Do Si Truong, Lam Thanh Hien, Nguyen Thanh Tung
  • Do Si Truong Lac Hong University, 10 Huynh Van Nghe Street, Buu Long Ward, Bien Hoa City, Dong Nai Province, Viet Nam
  • Lam Thanh Hien Lac Hong University, 10 Huynh Van Nghe Street, Buu Long Ward, Bien Hoa City, Dong Nai Province, Viet Nam
  • Nguyen Thanh Tung Lac Hong University, 10 Huynh Van Nghe Street, Buu Long Ward, Bien Hoa City, Dong Nai Province, Viet Nam




Data mining, clustering, categorical data, information system, normalized variation of information.

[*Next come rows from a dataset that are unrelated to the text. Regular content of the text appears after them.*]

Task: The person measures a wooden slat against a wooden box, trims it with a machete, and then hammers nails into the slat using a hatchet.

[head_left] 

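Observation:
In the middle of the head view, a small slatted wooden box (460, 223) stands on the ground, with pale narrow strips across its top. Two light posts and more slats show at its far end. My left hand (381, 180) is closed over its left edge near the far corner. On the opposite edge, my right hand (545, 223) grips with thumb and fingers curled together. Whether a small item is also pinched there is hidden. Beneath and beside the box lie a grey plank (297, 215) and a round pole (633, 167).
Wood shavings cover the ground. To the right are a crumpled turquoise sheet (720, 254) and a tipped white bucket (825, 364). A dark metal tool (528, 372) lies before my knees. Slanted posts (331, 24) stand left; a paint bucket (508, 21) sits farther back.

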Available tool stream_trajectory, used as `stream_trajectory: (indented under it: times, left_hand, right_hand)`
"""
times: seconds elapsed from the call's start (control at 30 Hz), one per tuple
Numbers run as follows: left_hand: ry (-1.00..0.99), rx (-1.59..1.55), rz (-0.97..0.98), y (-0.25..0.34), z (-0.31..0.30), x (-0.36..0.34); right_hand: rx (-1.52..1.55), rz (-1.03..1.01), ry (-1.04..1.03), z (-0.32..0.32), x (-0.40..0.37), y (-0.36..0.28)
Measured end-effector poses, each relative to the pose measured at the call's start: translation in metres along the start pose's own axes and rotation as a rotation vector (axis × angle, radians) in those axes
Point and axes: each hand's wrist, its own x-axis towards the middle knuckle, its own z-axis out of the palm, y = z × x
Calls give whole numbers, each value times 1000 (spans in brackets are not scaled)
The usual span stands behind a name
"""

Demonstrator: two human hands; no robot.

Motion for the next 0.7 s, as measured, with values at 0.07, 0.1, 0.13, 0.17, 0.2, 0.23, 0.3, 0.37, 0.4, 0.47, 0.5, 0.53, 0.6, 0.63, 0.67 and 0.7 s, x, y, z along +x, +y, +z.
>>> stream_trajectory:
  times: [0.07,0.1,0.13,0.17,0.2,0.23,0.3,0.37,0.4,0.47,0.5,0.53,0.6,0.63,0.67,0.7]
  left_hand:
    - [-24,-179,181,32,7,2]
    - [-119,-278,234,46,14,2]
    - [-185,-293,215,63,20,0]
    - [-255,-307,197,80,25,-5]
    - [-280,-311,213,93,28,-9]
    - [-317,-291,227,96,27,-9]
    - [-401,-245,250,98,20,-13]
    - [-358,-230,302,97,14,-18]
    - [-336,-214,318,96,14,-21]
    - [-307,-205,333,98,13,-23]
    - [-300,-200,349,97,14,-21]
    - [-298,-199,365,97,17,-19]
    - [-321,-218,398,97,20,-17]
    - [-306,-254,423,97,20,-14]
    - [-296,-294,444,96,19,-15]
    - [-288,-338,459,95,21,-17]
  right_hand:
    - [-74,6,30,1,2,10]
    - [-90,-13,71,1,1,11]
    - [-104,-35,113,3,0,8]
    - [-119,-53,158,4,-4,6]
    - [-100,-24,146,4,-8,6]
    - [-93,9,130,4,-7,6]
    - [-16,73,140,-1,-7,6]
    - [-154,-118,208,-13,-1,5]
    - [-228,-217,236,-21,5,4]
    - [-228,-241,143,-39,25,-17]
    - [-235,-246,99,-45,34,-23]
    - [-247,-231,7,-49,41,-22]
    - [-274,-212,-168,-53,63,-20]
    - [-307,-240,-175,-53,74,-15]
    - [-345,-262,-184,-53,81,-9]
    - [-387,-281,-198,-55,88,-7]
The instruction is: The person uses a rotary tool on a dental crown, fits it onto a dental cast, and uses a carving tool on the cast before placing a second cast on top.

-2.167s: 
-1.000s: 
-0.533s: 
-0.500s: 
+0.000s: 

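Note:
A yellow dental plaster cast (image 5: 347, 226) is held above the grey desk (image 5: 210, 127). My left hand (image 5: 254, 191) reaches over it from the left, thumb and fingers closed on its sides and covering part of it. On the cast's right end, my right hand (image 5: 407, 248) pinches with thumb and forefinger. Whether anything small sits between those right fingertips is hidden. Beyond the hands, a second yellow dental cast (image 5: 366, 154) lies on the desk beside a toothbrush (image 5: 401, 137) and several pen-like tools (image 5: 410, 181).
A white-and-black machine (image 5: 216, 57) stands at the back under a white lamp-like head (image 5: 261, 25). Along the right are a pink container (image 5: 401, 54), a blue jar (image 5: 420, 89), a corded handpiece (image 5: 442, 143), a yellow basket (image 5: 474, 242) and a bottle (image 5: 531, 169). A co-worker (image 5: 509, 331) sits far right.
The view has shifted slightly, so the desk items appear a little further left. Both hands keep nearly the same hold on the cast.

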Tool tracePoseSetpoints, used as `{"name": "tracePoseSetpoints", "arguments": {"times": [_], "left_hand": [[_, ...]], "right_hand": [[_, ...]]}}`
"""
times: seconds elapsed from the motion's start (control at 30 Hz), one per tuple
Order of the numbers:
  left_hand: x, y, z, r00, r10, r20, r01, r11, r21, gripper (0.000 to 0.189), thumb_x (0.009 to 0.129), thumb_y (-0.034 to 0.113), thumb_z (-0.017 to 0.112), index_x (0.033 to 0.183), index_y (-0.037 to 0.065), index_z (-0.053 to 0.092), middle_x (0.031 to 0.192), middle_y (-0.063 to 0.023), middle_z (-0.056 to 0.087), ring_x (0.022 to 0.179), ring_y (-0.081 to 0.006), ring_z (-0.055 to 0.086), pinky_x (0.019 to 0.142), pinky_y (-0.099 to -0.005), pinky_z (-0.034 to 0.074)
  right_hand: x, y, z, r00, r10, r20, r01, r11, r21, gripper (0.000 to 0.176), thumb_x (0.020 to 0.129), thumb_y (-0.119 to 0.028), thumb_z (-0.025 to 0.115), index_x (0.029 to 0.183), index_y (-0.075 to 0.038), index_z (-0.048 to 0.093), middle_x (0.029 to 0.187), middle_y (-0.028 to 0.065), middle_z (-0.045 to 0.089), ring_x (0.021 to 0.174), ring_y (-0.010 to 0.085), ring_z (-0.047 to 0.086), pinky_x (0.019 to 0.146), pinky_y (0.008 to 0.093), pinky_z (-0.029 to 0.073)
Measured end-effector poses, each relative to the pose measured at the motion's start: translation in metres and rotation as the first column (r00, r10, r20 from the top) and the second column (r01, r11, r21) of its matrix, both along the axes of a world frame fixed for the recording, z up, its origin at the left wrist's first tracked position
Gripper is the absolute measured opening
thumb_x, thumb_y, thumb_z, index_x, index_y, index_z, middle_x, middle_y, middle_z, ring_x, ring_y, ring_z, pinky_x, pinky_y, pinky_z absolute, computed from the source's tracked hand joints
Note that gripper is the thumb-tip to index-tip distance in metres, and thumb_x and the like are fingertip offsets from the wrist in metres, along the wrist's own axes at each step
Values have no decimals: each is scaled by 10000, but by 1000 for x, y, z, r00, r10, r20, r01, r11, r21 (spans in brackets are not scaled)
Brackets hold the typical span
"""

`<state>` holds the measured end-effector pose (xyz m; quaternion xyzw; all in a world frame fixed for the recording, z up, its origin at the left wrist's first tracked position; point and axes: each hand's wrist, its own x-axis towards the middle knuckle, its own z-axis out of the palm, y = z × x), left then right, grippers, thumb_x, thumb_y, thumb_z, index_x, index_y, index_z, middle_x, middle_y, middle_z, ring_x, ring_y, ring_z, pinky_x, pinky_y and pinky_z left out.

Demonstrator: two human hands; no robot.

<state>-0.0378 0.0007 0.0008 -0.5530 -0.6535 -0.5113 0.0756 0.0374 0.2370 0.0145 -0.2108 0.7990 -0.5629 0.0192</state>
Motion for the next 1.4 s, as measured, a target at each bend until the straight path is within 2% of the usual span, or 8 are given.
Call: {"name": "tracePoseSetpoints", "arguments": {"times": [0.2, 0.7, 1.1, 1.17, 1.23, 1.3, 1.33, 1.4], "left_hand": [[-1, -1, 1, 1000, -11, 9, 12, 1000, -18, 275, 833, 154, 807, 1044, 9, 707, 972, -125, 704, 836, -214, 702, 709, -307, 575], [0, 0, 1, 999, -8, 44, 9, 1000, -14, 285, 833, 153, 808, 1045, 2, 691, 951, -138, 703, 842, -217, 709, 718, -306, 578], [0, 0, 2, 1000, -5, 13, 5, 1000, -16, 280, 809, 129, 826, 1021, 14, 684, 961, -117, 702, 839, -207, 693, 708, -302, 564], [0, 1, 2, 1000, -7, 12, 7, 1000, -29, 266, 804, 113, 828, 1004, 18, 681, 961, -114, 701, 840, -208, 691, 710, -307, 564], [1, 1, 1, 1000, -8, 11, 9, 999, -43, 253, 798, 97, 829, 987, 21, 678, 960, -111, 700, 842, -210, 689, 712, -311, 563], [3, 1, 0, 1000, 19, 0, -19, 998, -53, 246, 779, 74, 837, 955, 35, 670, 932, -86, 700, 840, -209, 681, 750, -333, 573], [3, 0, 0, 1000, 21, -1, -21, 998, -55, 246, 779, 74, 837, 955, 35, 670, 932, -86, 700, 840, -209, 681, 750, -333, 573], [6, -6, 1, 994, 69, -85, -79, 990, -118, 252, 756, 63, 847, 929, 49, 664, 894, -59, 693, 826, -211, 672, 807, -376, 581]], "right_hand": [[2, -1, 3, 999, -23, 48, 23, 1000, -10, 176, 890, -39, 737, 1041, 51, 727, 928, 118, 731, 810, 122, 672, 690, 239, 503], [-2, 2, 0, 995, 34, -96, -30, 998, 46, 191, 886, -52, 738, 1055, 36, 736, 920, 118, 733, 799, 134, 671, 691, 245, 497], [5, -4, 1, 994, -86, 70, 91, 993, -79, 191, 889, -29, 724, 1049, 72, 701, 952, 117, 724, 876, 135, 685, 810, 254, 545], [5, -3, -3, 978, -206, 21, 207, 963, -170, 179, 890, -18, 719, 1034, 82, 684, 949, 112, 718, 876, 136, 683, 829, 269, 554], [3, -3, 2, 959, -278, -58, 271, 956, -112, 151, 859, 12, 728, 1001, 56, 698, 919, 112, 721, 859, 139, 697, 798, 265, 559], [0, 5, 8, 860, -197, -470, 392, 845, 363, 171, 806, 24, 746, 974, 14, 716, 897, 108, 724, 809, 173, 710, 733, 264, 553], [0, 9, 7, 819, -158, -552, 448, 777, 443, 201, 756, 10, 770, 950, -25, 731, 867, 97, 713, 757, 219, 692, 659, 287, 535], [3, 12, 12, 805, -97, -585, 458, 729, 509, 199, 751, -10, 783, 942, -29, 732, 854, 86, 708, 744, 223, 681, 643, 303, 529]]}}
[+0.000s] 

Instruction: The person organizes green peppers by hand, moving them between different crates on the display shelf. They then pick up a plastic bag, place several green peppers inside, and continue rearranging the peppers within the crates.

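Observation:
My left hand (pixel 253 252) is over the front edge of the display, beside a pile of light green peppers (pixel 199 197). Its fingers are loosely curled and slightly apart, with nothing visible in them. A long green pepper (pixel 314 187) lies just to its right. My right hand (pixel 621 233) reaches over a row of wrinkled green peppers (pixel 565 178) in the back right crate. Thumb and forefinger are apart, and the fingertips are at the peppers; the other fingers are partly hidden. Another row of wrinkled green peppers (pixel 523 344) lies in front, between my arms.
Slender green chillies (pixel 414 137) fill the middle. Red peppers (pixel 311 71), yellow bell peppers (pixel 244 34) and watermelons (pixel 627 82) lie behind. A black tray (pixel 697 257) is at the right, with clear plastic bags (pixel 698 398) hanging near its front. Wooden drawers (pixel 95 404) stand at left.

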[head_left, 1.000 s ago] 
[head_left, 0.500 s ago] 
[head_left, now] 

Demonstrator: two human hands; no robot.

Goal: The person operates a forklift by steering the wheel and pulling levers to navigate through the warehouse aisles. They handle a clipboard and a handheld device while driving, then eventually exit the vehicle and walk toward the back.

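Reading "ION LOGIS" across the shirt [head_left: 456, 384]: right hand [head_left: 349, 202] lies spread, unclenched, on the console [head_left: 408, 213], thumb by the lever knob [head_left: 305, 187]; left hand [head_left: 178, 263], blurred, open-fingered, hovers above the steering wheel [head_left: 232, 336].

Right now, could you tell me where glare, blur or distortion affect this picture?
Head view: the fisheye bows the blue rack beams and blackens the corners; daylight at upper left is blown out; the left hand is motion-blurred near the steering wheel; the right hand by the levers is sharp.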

Clustering is an important technique in data mining and in machine learning. Given a set of objects, the main goal of clustering is to group objects into clusters such that objects within a cluster have high similarity to one another, but objects in different clusters have high dissimilarity. In recent years, problems of clustering categorical data have attracted much attention from the data mining research community. Several rough-set based algorithms for clustering categorical data have been proposed. These algorithms make important contributions to the problem of clustering categorical data, some of them can handle uncertainty during the clustering process, while others allow users to obtain stable results. However, they have some limitations such as they often have low accuracy and high computational complexity. In this paper, we review two baseline algorithms for use with categorical data, namely Min-Min Roughness (MMR) and Mean Gain Ratio (MGR), and propose a new algorithm, called Minimum Mean Normalized Variation of Information (MMNVI). MMNVI algorithm uses the Mean Normalized Variation of Information of one attribute concerning another for finding the best clustering attribute, and the entropy of equivalence classes generated by the selected clustering attribute for binary splitting the clustering dataset. Experimental results on real datasets from UCI indicate that the MMNVI algorithm can be used successfully in clustering categorical data. It produces better or equivalent clustering results than the baseline algorithms.